▸ **THE DATA**

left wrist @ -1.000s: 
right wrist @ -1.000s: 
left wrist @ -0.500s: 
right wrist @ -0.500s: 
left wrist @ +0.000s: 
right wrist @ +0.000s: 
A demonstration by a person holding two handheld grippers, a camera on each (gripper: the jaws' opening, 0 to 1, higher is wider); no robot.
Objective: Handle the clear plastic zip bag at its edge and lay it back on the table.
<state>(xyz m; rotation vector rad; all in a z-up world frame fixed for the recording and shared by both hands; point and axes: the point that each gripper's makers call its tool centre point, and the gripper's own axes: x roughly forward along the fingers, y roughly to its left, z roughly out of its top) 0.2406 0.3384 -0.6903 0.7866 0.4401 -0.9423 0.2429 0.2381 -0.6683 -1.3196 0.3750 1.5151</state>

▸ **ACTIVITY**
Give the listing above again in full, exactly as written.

▸ **RESPONSE BOX**
left wrist @ -1.000s: 
right wrist @ -1.000s: 
left wrist @ -0.500s: 
right wrist @ -0.500s: 
left wrist @ +0.000s: 
right wrist @ +0.000s: 
A demonstration by a person holding two handheld grippers, a camera on each (gripper: the jaws' opening, 0 to 1, higher is wider); no robot.
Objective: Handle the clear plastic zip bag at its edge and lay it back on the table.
<state>(xyz m; rotation vector rad; all in a z-up world frame fixed for the recording and shared by both hands; point and axes: the point that each gripper's makers call its tool centre point, and the gripper's own axes: x roughly forward along the fingers, y roughly to its left, z roughly out of its top) 0.2406 0.3384 -0.6903 0.7866 0.4401 -0.9423 0.2429 0.2381 -0.6683 -1.3196 0.3750 1.5151</state>

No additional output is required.